__Exercise directions__. Exactly the lines from the beginning of the listing below through the line that contains "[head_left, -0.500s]" should be transcribed, and pictures must stay out.

### Dataset extract ###

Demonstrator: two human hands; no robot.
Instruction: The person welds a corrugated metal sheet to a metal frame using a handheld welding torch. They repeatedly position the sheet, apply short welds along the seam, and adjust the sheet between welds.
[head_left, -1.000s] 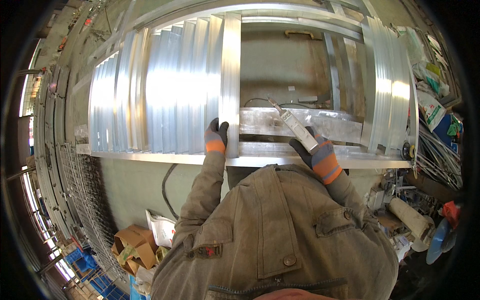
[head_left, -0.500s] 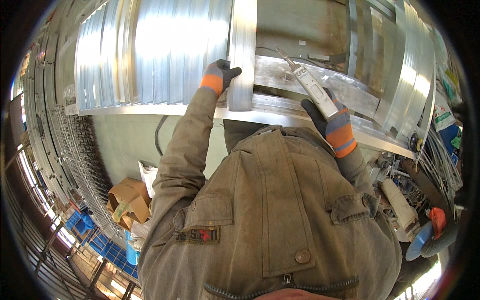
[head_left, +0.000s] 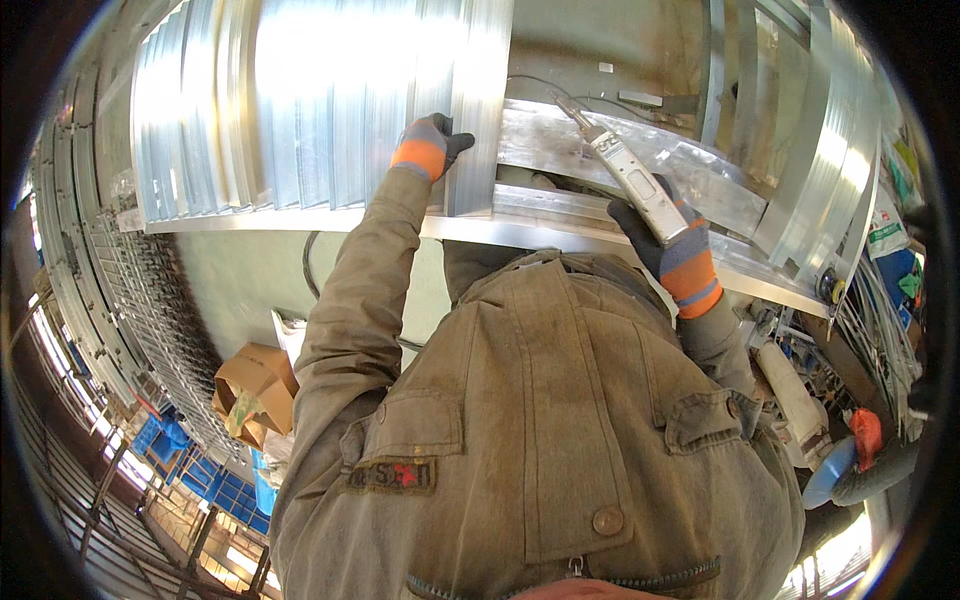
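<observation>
Long ribbed aluminium profiles [head_left: 330,130] lie side by side over the left part of a bench. My left hand [head_left: 430,147], in a grey and orange glove with dark fingers, is curled at the edge of the rightmost aluminium profile [head_left: 478,100], its thumb lying across it. Its fingertips are hidden beneath the hand. In my right hand [head_left: 675,245], gloved alike, is a silver-grey handheld tool [head_left: 632,178] with a slim pointed tip angled up and left; its exact kind is unclear. The tool hangs over a flat metal bar [head_left: 545,135] of the bench frame.
More upright profiles [head_left: 815,170] stand at the bench's right end. A thin black cable [head_left: 530,78] runs behind the tool's tip. At the lower left is an open cardboard box [head_left: 262,385]; metal racks [head_left: 75,230] line the far left. A red bundle [head_left: 865,437] and clutter fill the lower right.
The rightmost profile has moved left against the others, closing the narrow dark gap. My left hand has gone left with it. My right hand and the tool have shifted only slightly.
</observation>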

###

__Your response__.
Demonstrator: two human hands; no robot.
Instruction: The person welds a corrugated metal sheet to a metal frame using a handheld welding torch. They repeatedly position the sheet, apply short welds along the seam, and adjust the sheet between welds.
[head_left, -1.000s] 
[head_left, -0.500s] 

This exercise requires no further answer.